- _What you need to do_:
Below is a listing to copy exactly; no image goes into the copy.

- _Data extract_:
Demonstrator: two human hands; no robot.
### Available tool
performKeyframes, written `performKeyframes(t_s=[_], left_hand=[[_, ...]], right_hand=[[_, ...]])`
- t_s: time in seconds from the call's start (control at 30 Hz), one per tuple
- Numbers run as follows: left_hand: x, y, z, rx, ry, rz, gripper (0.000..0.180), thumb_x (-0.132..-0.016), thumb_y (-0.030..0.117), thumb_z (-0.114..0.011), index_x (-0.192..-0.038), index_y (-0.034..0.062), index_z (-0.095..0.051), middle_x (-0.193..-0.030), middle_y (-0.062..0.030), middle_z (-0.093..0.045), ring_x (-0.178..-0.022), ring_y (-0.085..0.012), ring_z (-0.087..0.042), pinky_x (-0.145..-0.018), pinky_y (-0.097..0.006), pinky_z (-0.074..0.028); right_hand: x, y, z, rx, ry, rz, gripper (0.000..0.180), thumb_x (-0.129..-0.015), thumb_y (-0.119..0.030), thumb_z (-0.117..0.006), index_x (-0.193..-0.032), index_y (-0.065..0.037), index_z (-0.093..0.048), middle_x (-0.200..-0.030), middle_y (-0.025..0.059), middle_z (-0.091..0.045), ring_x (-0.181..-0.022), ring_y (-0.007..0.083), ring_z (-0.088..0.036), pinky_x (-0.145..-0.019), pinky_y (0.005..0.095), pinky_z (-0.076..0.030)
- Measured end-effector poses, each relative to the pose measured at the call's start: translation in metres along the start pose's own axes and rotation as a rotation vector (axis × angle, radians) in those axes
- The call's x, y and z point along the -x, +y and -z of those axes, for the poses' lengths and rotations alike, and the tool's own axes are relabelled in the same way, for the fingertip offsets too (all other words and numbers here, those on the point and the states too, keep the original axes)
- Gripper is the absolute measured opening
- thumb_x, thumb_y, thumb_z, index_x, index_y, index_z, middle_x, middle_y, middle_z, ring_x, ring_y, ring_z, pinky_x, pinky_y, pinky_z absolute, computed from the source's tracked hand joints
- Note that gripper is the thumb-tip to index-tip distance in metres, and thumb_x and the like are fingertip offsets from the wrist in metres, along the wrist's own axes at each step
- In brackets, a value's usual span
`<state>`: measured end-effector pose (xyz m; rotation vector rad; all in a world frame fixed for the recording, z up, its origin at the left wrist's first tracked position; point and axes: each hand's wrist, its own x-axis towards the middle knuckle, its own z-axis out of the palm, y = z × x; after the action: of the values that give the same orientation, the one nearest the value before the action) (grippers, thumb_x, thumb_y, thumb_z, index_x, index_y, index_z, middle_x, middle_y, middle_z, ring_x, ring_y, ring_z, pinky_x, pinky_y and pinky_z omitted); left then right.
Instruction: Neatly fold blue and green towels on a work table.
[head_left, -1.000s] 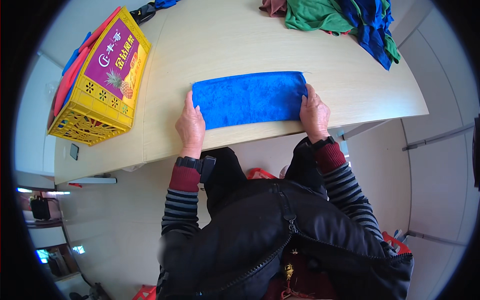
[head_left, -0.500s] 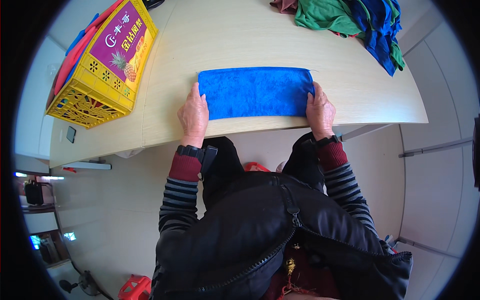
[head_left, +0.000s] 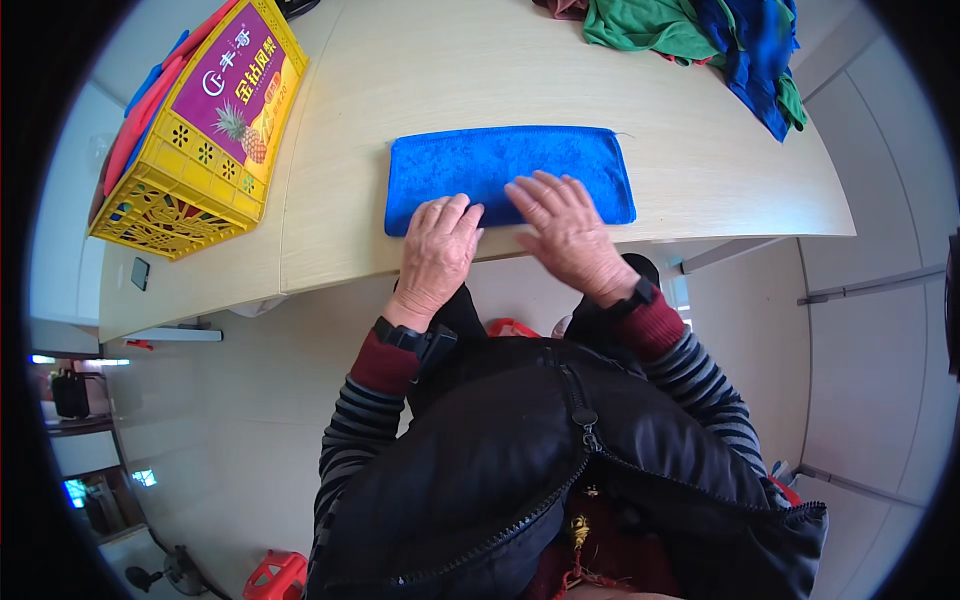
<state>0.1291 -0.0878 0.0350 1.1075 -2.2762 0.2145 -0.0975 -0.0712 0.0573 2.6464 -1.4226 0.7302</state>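
Blue rectangular terry cloth [head_left: 500, 165], folded flat near front edge of pale wooden table [head_left: 480, 60]. Left hand [head_left: 437, 252] palm-down on near hem, fingers [head_left: 450, 215] together, extended. Right hand [head_left: 568, 228] flat beside, fingers [head_left: 540, 190] slightly spread.

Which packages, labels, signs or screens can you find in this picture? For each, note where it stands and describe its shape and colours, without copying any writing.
Printed box: inside the yellow crate at the table's far left; flat, rectangular, purple face with a pineapple picture, yellow and white lettering.
Small dark device: on the table beside the crate's near corner; rectangular, black, possibly a screen, too small to tell.
No signs in view.
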Motion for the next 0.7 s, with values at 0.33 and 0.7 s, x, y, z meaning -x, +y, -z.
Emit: performKeyframes(t_s=[0.33,0.7], left_hand=[[0.019,0.001,-0.012,-0.012,-0.119,0.036,0.051,-0.090,0.021,-0.068,-0.138,0.0076,-0.055,-0.144,-0.0129,-0.052,-0.134,-0.0319,-0.047,-0.115,-0.050,-0.033],[0.020,0.006,-0.010,0.023,-0.095,-0.039,0.053,-0.089,0.026,-0.071,-0.136,0.0060,-0.057,-0.144,-0.0130,-0.051,-0.136,-0.0313,-0.046,-0.116,-0.053,-0.030]], right_hand=[[0.021,-0.012,-0.035,0.056,-0.144,-0.024,0.073,-0.093,-0.040,-0.065,-0.154,-0.015,-0.035,-0.159,0.0092,-0.035,-0.149,0.0332,-0.028,-0.121,0.0546,-0.022],[0.019,-0.014,-0.033,-0.018,-0.115,-0.068,0.071,-0.093,-0.038,-0.066,-0.152,-0.012,-0.038,-0.158,0.0107,-0.036,-0.148,0.0329,-0.030,-0.120,0.0537,-0.023]])
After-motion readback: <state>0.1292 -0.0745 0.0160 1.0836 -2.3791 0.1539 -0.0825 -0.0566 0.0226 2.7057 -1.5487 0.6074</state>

- _Reply to the task_:
Demonstrator: two human hands; no robot.
### Available tool
performKeyframes, written `performKeyframes(t_s=[_], left_hand=[[_, ...]], right_hand=[[_, ...]])`
- t_s: time in seconds from the call's start (control at 30 Hz), one per tuple
- Numbers run as follows: left_hand: x, y, z, rx, ry, rz, gripper (0.000..0.180), thumb_x (-0.132..-0.016), thumb_y (-0.030..0.117), thumb_z (-0.114..0.011), index_x (-0.192..-0.038), index_y (-0.034..0.062), index_z (-0.095..0.051), middle_x (-0.193..-0.030), middle_y (-0.062..0.030), middle_z (-0.093..0.045), ring_x (-0.178..-0.022), ring_y (-0.085..0.012), ring_z (-0.087..0.042), pinky_x (-0.145..-0.018), pinky_y (-0.097..0.006), pinky_z (-0.074..0.028); right_hand: x, y, z, rx, ry, rz, gripper (0.000..0.180), thumb_x (-0.129..-0.015), thumb_y (-0.119..0.030), thumb_z (-0.117..0.006), index_x (-0.193..-0.032), index_y (-0.065..0.037), index_z (-0.093..0.048), middle_x (-0.200..-0.030), middle_y (-0.025..0.059), middle_z (-0.091..0.045), ring_x (-0.181..-0.022), ring_y (-0.007..0.083), ring_z (-0.088..0.036), pinky_x (-0.145..-0.019), pinky_y (0.005..0.095), pinky_z (-0.076..0.030)
- Measured end-effector poses, each relative to the pose measured at the call's start: translation in metres along the start pose's own axes and rotation as a rotation vector (axis × angle, radians) in those axes
- The call's x, y and z point along the -x, +y and -z of those axes, for the poses' lengths and rotations alike, and the tool's own axes are relabelled in the same way, for the fingertip offsets too (all other words and numbers here, those on the point and the states too, keep the original axes)
- Gripper is the absolute measured opening
- thumb_x, thumb_y, thumb_z, index_x, index_y, index_z, middle_x, middle_y, middle_z, ring_x, ring_y, ring_z, pinky_x, pinky_y, pinky_z absolute, computed from the source's tracked hand joints
- Note that gripper is the thumb-tip to index-tip distance in metres, and thumb_x and the like are fingertip offsets from the wrist in metres, along the wrist's own axes at each step
- In brackets, a value's usual span
`<state>`: measured end-effector pose (xyz m; rotation vector rad; all in a world frame fixed for the recording, z up, its origin at the left wrist's first tracked position; point and axes: each hand's wrist, its own x-axis towards the middle knuckle, its own z-axis out of the palm, y = z × x; after the action: of the values that give the same orientation, the one nearest the value before the action) (grippers, thumb_x, thumb_y, thumb_z, index_x, index_y, index_z, middle_x, middle_y, middle_z, ring_x, ring_y, ring_z, pinky_x, pinky_y and pinky_z omitted); left then right.
Instruction: Neatly fold blue and green towels on a work table.
[head_left, -1.000s] 
[head_left, -0.500s] 
[head_left, +0.000s] 
<state>0.1291 -0.0878 0.0350 1.1075 -2.2762 0.2145 -0.0975 -0.0712 0.0573 2.6464 -1.4226 0.7302</state>
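Blue rectangular terry cloth [head_left: 500, 165], folded flat near front edge of pale wooden table [head_left: 480, 60]. Left hand [head_left: 437, 252] palm-down on near hem, fingers [head_left: 450, 215] together, extended. Right hand [head_left: 568, 228] flat beside, fingers [head_left: 540, 190] slightly spread.

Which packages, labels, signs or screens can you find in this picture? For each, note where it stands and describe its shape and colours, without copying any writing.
Printed box: inside the yellow crate at the table's far left; flat, rectangular, purple face with a pineapple picture, yellow and white lettering.
Small dark device: on the table beside the crate's near corner; rectangular, black, possibly a screen, too small to tell.
No signs in view.
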Motion for the next 0.7 s, with values at 0.33 and 0.7 s, x, y, z meaning -x, +y, -z.
Emit: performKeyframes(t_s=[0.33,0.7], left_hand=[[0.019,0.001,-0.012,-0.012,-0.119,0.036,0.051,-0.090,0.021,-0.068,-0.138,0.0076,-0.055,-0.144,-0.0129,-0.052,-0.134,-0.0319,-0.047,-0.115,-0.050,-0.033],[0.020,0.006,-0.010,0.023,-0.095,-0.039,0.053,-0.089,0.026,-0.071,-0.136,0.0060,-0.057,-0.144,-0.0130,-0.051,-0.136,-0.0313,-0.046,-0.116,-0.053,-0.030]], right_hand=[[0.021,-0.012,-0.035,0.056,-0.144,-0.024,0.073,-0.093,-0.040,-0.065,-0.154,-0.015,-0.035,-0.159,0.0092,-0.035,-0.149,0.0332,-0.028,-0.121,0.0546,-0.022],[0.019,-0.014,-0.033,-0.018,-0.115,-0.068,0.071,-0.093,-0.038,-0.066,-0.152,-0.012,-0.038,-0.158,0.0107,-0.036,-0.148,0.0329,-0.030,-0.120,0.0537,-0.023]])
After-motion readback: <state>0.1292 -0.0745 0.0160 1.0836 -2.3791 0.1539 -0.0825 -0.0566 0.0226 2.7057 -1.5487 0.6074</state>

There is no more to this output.